◆ Collected data ◆
+++++

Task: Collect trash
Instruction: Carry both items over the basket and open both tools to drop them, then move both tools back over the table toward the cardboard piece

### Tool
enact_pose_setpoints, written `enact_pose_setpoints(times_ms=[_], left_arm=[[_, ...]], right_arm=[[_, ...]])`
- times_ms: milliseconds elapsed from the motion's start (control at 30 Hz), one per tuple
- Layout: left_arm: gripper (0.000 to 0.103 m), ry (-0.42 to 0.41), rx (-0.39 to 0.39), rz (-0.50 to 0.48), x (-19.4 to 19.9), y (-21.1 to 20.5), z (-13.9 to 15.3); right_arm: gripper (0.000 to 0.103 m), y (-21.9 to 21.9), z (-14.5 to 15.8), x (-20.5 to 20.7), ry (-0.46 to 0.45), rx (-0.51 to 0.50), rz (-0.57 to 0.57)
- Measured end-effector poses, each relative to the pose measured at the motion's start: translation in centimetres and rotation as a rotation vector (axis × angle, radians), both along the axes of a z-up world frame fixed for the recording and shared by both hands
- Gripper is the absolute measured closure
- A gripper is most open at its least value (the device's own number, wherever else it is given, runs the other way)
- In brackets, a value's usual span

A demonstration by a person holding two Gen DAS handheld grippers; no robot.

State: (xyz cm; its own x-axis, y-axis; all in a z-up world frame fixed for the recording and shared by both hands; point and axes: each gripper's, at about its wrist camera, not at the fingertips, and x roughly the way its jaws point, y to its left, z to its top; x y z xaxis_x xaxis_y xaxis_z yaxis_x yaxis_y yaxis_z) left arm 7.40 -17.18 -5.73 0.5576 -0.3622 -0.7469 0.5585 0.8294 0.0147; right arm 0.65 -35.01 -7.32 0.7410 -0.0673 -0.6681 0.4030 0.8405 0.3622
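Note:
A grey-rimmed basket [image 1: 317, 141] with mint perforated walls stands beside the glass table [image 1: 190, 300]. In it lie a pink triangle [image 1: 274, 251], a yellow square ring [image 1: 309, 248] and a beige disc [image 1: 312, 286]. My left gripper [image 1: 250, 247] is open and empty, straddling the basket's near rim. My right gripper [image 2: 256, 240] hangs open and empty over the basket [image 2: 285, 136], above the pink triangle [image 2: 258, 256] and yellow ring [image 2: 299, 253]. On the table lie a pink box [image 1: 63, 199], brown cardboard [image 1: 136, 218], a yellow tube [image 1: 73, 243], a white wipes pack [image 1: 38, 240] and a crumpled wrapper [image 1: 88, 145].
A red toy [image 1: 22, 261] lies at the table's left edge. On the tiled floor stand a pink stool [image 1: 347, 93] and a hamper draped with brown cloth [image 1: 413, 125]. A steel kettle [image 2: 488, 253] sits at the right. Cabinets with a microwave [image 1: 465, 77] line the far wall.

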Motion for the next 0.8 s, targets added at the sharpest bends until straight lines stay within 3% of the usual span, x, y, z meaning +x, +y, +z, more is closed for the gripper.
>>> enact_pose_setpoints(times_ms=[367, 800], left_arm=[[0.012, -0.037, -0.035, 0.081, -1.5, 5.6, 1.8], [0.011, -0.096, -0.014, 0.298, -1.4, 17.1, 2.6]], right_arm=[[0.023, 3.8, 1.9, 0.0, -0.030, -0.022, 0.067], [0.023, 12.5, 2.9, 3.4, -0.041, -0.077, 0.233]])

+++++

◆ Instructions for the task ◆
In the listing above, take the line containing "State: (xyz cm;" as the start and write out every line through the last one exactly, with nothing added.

◆ Solved problem ◆
State: (xyz cm; its own x-axis, y-axis; all in a z-up world frame fixed for the recording and shared by both hands; point and axes: each gripper's, at about its wrist camera, not at the fingertips, and x roughly the way its jaws point, y to its left, z to its top; x y z xaxis_x xaxis_y xaxis_z yaxis_x yaxis_y yaxis_z) left arm 7.40 -17.18 -5.73 0.5576 -0.3622 -0.7469 0.5585 0.8294 0.0147; right arm 0.65 -35.01 -7.32 0.7410 -0.0673 -0.6681 0.4030 0.8405 0.3622
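Note:
A grey-rimmed basket [image 1: 317, 141] with mint perforated walls stands beside the glass table [image 1: 190, 300]. In it lie a pink triangle [image 1: 274, 251], a yellow square ring [image 1: 309, 248] and a beige disc [image 1: 312, 286]. My left gripper [image 1: 250, 247] is open and empty, straddling the basket's near rim. My right gripper [image 2: 256, 240] hangs open and empty over the basket [image 2: 285, 136], above the pink triangle [image 2: 258, 256] and yellow ring [image 2: 299, 253]. On the table lie a pink box [image 1: 63, 199], brown cardboard [image 1: 136, 218], a yellow tube [image 1: 73, 243], a white wipes pack [image 1: 38, 240] and a crumpled wrapper [image 1: 88, 145].
A red toy [image 1: 22, 261] lies at the table's left edge. On the tiled floor stand a pink stool [image 1: 347, 93] and a hamper draped with brown cloth [image 1: 413, 125]. A steel kettle [image 2: 488, 253] sits at the right. Cabinets with a microwave [image 1: 465, 77] line the far wall.
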
Motion for the next 0.8 s, targets added at the sharpest bends until straight lines stay within 3% of the usual span, x, y, z meaning +x, +y, +z, more is closed for the gripper.
>>> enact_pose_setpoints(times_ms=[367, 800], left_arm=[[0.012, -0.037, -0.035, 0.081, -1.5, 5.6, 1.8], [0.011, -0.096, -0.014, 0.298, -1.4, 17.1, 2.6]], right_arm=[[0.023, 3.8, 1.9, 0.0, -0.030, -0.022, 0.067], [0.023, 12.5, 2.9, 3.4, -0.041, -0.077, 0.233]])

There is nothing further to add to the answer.